◆ Instructions to follow
Your answer should consist only of the lines below from the one with "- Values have" through the one with "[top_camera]", copied exactly.

(Items from a data source)
►

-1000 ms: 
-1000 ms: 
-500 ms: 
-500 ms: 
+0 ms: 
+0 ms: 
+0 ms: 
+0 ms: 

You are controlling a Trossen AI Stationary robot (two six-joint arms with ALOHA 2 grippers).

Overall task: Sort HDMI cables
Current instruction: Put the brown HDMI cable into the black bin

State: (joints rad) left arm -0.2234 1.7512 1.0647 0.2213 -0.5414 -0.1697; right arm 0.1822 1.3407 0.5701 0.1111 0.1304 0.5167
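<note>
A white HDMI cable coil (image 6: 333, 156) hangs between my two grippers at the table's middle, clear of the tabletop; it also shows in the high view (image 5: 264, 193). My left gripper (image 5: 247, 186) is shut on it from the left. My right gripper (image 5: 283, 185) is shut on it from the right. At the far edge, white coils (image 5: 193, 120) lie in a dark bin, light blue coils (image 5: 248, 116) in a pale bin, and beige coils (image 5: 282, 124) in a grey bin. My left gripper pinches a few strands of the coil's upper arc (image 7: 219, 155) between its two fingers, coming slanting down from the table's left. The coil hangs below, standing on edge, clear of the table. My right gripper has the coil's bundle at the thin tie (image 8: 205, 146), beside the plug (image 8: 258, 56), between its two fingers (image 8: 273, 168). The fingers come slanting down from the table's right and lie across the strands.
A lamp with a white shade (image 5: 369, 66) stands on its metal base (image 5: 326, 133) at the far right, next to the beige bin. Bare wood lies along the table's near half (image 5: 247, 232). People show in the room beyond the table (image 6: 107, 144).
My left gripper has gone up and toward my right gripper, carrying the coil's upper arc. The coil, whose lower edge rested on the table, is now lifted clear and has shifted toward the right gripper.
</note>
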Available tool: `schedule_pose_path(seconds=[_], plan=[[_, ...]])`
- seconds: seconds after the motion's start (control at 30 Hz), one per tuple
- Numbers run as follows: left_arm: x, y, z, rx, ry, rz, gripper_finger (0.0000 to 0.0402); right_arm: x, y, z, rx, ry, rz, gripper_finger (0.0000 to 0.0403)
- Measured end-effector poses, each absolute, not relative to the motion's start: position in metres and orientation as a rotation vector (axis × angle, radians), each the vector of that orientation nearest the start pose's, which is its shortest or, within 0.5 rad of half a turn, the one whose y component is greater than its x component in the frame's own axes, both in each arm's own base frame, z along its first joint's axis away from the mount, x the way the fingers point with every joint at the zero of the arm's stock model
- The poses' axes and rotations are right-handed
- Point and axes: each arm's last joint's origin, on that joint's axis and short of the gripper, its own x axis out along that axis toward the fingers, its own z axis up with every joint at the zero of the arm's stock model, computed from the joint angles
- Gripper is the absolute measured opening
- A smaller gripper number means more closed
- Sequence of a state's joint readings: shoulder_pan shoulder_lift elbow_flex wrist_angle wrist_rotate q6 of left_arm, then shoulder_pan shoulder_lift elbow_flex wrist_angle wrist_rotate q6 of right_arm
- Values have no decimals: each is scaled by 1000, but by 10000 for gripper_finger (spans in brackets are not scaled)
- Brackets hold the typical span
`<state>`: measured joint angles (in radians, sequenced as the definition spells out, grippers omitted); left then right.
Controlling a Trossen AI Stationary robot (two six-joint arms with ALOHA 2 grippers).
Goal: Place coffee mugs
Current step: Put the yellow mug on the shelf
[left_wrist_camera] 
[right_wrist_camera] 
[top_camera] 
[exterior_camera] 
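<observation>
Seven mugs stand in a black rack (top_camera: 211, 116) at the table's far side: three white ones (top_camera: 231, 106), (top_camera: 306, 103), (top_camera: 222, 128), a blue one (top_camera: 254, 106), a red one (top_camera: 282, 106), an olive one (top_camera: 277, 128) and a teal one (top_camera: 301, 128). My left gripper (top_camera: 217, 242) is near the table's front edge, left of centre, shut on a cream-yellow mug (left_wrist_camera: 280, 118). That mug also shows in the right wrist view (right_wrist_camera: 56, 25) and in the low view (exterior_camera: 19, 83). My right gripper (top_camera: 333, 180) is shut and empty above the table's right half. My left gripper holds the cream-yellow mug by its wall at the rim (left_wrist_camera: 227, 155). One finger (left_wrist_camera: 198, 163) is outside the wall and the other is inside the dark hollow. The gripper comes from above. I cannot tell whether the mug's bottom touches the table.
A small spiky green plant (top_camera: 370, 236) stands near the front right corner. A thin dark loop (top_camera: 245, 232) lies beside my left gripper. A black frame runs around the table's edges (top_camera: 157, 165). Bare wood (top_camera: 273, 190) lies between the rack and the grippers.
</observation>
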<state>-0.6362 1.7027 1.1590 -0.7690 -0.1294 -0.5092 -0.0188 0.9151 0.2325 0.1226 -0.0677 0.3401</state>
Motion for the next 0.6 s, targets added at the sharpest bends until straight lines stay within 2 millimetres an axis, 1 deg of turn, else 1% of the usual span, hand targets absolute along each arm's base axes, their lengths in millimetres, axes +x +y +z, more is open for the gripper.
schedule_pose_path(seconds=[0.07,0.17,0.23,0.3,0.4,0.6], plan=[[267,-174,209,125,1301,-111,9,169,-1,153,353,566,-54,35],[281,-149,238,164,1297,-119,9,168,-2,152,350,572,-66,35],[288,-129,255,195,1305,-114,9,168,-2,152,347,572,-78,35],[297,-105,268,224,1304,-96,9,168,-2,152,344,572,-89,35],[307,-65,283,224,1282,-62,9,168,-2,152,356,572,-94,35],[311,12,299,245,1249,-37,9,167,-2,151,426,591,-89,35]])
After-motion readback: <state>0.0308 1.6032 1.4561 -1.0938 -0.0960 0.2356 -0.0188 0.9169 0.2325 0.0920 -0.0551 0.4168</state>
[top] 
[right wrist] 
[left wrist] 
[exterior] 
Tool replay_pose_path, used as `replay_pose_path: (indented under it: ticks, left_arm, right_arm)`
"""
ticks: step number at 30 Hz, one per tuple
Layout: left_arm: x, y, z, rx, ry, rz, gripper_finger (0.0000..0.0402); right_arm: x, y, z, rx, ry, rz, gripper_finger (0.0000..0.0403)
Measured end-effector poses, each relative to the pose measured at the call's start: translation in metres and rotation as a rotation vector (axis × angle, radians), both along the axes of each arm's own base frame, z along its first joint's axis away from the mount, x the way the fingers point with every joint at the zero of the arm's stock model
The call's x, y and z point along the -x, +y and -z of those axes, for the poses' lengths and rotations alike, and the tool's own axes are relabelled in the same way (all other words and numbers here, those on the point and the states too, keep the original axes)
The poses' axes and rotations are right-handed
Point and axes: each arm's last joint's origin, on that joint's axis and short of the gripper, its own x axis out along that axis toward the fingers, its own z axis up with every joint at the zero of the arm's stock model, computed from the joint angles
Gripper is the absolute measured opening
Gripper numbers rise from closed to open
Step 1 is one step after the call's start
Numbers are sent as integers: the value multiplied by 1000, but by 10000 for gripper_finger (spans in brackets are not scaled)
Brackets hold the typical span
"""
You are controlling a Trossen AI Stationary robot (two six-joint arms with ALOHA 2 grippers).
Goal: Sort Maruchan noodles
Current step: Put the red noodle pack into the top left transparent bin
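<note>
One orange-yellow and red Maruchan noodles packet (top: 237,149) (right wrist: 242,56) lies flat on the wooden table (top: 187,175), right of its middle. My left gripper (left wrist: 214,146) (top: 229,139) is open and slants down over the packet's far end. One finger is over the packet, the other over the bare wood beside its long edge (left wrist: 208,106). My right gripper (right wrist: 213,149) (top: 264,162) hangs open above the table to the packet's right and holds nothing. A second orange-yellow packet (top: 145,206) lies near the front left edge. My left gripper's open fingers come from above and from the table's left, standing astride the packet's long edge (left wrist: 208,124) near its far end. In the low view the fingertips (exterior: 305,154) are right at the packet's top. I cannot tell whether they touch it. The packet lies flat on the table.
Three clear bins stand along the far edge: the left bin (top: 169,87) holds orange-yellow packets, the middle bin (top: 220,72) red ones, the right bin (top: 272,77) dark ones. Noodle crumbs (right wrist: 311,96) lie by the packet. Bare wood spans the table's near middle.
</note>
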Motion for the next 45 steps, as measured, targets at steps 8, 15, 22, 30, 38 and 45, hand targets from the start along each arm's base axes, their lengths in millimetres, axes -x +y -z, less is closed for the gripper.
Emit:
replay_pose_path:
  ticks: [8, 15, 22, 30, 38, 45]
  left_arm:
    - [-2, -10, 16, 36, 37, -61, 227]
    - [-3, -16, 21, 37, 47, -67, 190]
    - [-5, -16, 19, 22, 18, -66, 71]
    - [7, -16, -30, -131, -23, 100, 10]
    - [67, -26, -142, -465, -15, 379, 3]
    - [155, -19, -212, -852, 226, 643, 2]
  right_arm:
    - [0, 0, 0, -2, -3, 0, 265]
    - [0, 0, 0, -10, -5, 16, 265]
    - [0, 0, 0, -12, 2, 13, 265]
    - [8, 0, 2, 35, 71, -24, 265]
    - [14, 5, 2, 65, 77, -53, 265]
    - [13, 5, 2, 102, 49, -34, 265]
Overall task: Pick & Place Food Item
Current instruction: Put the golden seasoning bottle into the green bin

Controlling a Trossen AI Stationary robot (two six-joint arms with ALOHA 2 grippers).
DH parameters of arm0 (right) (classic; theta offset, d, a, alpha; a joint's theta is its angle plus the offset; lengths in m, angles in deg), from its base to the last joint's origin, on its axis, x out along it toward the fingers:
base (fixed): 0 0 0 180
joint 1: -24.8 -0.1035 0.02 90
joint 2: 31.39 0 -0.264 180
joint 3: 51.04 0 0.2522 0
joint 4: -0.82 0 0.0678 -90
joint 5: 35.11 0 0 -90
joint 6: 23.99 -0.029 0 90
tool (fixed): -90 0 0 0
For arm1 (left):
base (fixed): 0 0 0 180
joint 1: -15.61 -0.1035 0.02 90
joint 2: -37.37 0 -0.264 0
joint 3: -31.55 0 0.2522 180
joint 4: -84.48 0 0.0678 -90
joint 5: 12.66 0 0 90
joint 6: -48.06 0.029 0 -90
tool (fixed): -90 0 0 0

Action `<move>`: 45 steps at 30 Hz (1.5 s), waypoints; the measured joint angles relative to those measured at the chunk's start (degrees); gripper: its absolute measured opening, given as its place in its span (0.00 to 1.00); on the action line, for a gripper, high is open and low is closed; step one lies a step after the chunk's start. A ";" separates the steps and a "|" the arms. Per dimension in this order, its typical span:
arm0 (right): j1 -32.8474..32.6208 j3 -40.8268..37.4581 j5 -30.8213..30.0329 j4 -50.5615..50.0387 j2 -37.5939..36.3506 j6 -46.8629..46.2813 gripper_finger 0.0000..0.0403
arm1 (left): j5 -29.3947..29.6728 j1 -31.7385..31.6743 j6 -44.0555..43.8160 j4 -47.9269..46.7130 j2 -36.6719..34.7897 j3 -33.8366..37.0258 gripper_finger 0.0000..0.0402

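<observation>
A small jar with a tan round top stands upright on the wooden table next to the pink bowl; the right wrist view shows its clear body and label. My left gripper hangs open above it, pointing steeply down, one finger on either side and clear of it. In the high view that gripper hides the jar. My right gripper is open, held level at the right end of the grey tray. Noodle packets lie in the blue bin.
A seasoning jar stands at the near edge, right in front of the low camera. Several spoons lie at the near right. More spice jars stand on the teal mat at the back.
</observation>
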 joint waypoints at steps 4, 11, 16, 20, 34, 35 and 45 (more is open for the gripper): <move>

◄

◆ Written answer
- Values have no decimals: each is scaled by 1000, but by 10000 for gripper_finger (spans in brackets are not scaled)
- Brackets hold the typical span
`<state>`: measured joint angles (in radians, sequenced as the definition spells out, grippers omitted); left then right.
Controlling a Trossen AI Stationary robot (two six-joint arms with ALOHA 2 grippers).
Goal: Place coffee mugs
Current step: Put the yellow mug on the shelf
[left_wrist_camera] 
[right_wrist_camera] 
[top_camera] 

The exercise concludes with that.